■ Problem details: I'd like the listing below copied exactly, with the images left out.

■ Data to process:

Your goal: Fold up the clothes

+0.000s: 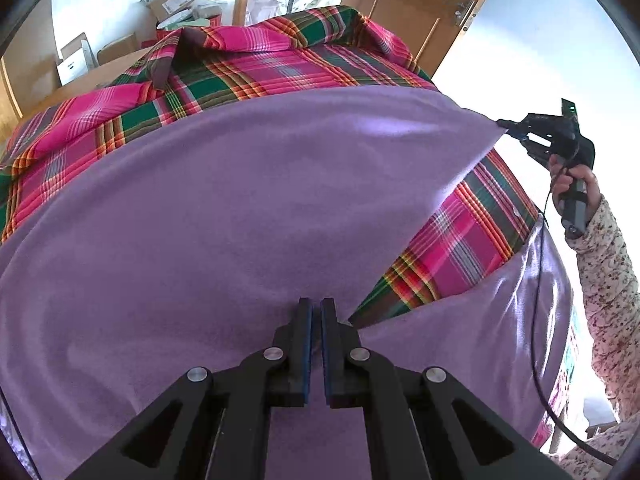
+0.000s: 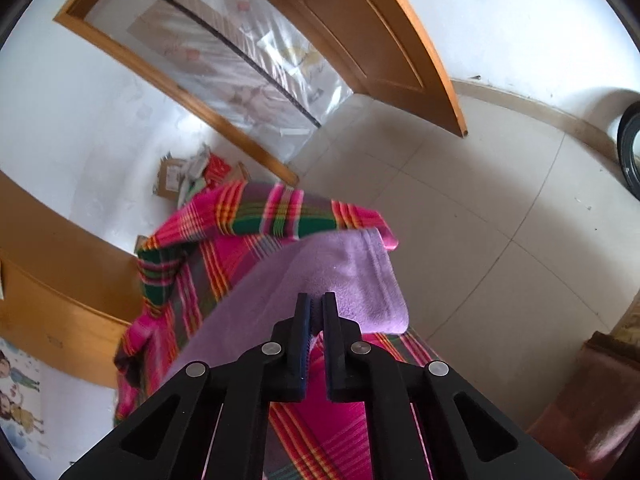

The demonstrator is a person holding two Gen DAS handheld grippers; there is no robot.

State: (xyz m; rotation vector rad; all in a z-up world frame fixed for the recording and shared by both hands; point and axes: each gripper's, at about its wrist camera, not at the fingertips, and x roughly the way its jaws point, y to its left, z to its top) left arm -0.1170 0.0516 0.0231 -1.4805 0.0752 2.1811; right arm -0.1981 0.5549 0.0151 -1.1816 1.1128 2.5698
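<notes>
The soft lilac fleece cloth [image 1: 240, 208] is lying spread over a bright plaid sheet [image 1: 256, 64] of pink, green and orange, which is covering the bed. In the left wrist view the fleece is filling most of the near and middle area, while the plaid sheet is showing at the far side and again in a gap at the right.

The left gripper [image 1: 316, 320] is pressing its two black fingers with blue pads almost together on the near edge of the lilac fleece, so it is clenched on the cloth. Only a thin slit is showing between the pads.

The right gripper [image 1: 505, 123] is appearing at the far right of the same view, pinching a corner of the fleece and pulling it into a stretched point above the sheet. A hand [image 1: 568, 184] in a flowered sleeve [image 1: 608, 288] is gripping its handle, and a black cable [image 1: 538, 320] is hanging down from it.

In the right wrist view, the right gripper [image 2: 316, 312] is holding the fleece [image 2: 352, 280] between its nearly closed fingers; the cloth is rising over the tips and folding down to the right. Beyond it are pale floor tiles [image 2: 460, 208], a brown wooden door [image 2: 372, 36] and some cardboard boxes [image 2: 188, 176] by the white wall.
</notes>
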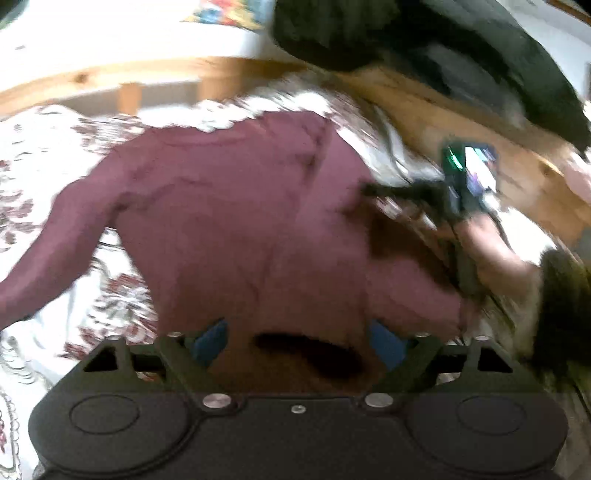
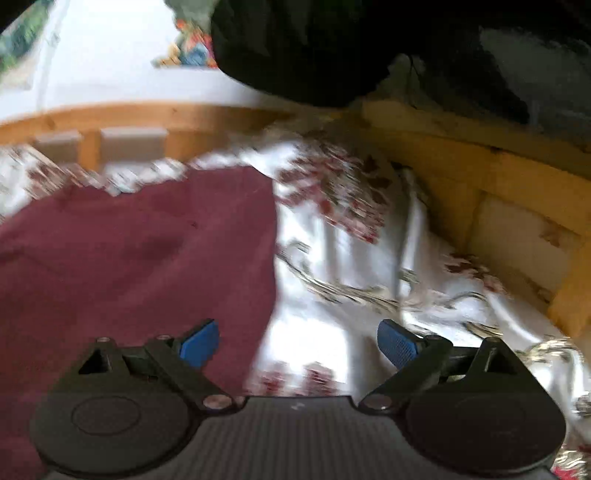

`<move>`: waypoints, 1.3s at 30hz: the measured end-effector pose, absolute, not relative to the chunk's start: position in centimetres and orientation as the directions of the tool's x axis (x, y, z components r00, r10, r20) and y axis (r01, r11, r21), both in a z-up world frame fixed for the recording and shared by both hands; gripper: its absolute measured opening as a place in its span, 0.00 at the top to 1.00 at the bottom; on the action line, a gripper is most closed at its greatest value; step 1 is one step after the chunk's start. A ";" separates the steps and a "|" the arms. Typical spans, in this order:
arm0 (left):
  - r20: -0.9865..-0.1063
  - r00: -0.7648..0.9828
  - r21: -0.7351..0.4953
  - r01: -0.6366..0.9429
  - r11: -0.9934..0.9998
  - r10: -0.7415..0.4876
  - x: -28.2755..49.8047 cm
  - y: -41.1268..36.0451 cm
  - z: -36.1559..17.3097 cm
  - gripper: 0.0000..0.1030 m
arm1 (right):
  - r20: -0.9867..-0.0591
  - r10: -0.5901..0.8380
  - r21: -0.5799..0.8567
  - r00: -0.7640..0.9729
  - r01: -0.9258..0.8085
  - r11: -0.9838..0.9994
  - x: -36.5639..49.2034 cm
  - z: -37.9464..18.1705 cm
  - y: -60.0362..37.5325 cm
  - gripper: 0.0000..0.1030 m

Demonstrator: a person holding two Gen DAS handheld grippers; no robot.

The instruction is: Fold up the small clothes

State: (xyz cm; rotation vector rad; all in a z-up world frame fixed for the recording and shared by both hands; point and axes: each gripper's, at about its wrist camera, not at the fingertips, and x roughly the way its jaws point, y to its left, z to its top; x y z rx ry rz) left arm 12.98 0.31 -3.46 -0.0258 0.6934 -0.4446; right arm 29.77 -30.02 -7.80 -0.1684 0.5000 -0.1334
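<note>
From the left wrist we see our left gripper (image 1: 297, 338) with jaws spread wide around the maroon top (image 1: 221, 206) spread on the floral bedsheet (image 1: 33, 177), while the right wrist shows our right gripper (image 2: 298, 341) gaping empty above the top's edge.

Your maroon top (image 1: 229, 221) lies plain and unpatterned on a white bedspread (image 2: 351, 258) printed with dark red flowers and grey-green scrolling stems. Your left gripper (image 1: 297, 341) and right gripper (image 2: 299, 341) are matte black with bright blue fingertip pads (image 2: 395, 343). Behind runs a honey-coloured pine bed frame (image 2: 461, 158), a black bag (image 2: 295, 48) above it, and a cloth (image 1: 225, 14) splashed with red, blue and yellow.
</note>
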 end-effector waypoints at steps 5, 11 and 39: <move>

■ Task solution:
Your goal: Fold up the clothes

+0.000s: 
+0.000s: 

The demonstrator is a person holding two Gen DAS handheld grippers; there is no robot.

State: (xyz m; rotation vector rad; all in a z-up world frame fixed for the recording and shared by both hands; point and axes: each gripper's, at about its wrist camera, not at the fingertips, and x roughly the way its jaws point, y to its left, z to its top) left arm -0.1170 0.0516 0.0231 -1.4805 0.0752 2.1811; right arm -0.1981 0.5549 0.0151 -1.1816 1.1128 2.5698
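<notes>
The soft lilac fleece cloth [image 1: 240, 208] is lying spread over a bright plaid sheet [image 1: 256, 64] of pink, green and orange, which is covering the bed. In the left wrist view the fleece is filling most of the near and middle area, while the plaid sheet is showing at the far side and again in a gap at the right.

The left gripper [image 1: 316, 320] is pressing its two black fingers with blue pads almost together on the near edge of the lilac fleece, so it is clenched on the cloth. Only a thin slit is showing between the pads.

The right gripper [image 1: 505, 123] is appearing at the far right of the same view, pinching a corner of the fleece and pulling it into a stretched point above the sheet. A hand [image 1: 568, 184] in a flowered sleeve [image 1: 608, 288] is gripping its handle, and a black cable [image 1: 538, 320] is hanging down from it.

In the right wrist view, the right gripper [image 2: 316, 312] is holding the fleece [image 2: 352, 280] between its nearly closed fingers; the cloth is rising over the tips and folding down to the right. Beyond it are pale floor tiles [image 2: 460, 208], a brown wooden door [image 2: 372, 36] and some cardboard boxes [image 2: 188, 176] by the white wall.
</notes>
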
`<move>`: waypoints, 1.3s at 30hz: the measured end-effector pose, absolute, not relative to the chunk's start: position in centimetres and orientation as the directions of the tool's x axis (x, y, z components r00, r10, r20) and y axis (r01, r11, r21), both in a z-up world frame fixed for the recording and shared by both hands; gripper: its absolute measured opening as a place in its span, 0.00 at the top to 1.00 at the bottom; on the action line, a gripper is most closed at its greatest value; step 1 is one step after the chunk's start. A ";" separates the steps and a "|" the arms. Typical spans, in this order:
arm0 (left):
  - r20: -0.9865..-0.1063
  - r00: -0.7648..0.9828
  - r21: -0.7351..0.4953
  - r01: -0.6366..0.9429
  - r11: -0.9934..0.9998
  - r10: -0.7415..0.4876
  - x: -28.2755..49.8047 cm
  - y: -41.1268..36.0451 cm
  - z: -36.1559..17.3097 cm
  - gripper: 0.0000..0.1030 m
arm1 (right):
  - r20: -0.9867..-0.0591
  - r10: -0.5901..0.8380
  - r21: -0.5799..0.8567
  - r00: -0.7640..0.9729
  - r01: -0.9258..0.8085
  - r11: -0.9838..0.9994
  - x: -36.5639..49.2034 cm
  - z: -37.9464..18.1705 cm
  - y: -60.0362..37.5325 cm
  - gripper: 0.0000..0.1030 m

Demonstrator: a person holding two Gen DAS handheld grippers; no robot.

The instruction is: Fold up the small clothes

State: (xyz cm; rotation vector rad; all in a z-up world frame fixed for the recording and shared by both hands; point and axes: each gripper's, at about its wrist camera, not at the fingertips, and x roughly the way its jaws point, y to its left, z to its top; x y z rx ry rz) left arm 12.98 0.31 -3.46 -0.0258 0.6934 -0.4446; right arm 29.77 -30.02 -7.80 -0.1684 0.5000 -0.1334
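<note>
From the left wrist we see our left gripper (image 1: 297, 338) with jaws spread wide around the maroon top (image 1: 221, 206) spread on the floral bedsheet (image 1: 33, 177), while the right wrist shows our right gripper (image 2: 298, 341) gaping empty above the top's edge.

Your maroon top (image 1: 229, 221) lies plain and unpatterned on a white bedspread (image 2: 351, 258) printed with dark red flowers and grey-green scrolling stems. Your left gripper (image 1: 297, 341) and right gripper (image 2: 299, 341) are matte black with bright blue fingertip pads (image 2: 395, 343). Behind runs a honey-coloured pine bed frame (image 2: 461, 158), a black bag (image 2: 295, 48) above it, and a cloth (image 1: 225, 14) splashed with red, blue and yellow.
</note>
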 end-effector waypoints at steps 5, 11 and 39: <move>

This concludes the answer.